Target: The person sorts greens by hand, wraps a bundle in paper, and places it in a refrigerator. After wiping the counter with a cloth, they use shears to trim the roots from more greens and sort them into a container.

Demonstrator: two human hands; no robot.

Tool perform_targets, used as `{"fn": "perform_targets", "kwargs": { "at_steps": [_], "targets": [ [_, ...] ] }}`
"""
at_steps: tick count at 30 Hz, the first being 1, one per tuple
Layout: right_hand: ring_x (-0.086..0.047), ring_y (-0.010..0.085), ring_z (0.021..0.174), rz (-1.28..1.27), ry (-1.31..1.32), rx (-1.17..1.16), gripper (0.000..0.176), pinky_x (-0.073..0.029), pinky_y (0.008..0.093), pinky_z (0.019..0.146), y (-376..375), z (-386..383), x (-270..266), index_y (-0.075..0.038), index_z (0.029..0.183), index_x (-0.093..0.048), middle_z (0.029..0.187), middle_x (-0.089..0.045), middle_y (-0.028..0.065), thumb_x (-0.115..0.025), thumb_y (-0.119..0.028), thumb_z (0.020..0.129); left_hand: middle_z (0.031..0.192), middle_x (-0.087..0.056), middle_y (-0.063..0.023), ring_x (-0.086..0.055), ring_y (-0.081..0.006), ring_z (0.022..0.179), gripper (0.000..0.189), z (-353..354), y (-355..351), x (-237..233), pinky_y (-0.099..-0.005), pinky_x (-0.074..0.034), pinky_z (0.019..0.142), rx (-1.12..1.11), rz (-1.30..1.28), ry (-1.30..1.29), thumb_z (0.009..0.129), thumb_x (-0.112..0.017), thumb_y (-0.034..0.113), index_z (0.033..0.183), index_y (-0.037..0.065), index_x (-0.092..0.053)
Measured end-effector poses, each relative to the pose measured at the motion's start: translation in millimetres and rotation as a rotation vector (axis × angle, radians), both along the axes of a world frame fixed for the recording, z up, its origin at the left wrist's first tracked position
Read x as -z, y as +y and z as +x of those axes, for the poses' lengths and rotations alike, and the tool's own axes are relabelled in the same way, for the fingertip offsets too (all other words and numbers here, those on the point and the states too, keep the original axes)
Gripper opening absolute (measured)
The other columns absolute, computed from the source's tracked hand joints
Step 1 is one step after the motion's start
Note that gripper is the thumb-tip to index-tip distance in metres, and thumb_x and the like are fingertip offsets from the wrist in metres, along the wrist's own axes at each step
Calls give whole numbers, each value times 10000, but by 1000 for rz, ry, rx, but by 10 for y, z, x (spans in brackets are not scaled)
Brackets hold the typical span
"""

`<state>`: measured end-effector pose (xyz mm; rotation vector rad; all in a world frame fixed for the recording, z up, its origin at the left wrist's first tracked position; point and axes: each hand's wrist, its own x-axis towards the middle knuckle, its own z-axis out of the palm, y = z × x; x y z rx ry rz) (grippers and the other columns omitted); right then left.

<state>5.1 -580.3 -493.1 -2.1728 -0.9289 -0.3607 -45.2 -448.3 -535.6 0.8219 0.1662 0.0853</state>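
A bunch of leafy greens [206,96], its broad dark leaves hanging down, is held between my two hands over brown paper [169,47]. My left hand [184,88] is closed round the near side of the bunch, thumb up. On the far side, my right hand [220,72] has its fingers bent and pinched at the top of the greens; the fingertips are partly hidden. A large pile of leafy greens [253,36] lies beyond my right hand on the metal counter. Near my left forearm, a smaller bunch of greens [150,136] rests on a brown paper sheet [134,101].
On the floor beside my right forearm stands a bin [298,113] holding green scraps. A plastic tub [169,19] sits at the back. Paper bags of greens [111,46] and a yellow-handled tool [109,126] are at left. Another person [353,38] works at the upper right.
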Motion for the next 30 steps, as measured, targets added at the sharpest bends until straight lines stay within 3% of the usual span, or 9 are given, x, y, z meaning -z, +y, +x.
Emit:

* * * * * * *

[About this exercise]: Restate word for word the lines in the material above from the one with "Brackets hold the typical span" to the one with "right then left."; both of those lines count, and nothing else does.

[Exercise output]:
Brackets hold the typical span
"""

`<state>`: measured end-effector pose (xyz mm; rotation vector rad; all in a world frame fixed for the recording, z up, its origin at the left wrist's first tracked position; point and axes: each hand's wrist, its own x-axis towards the middle knuckle, its own z-axis out of the palm, y = z × x; x y z rx ry rz) (grippers and the other columns omitted); right then left.

The exercise is done, with nothing left to add.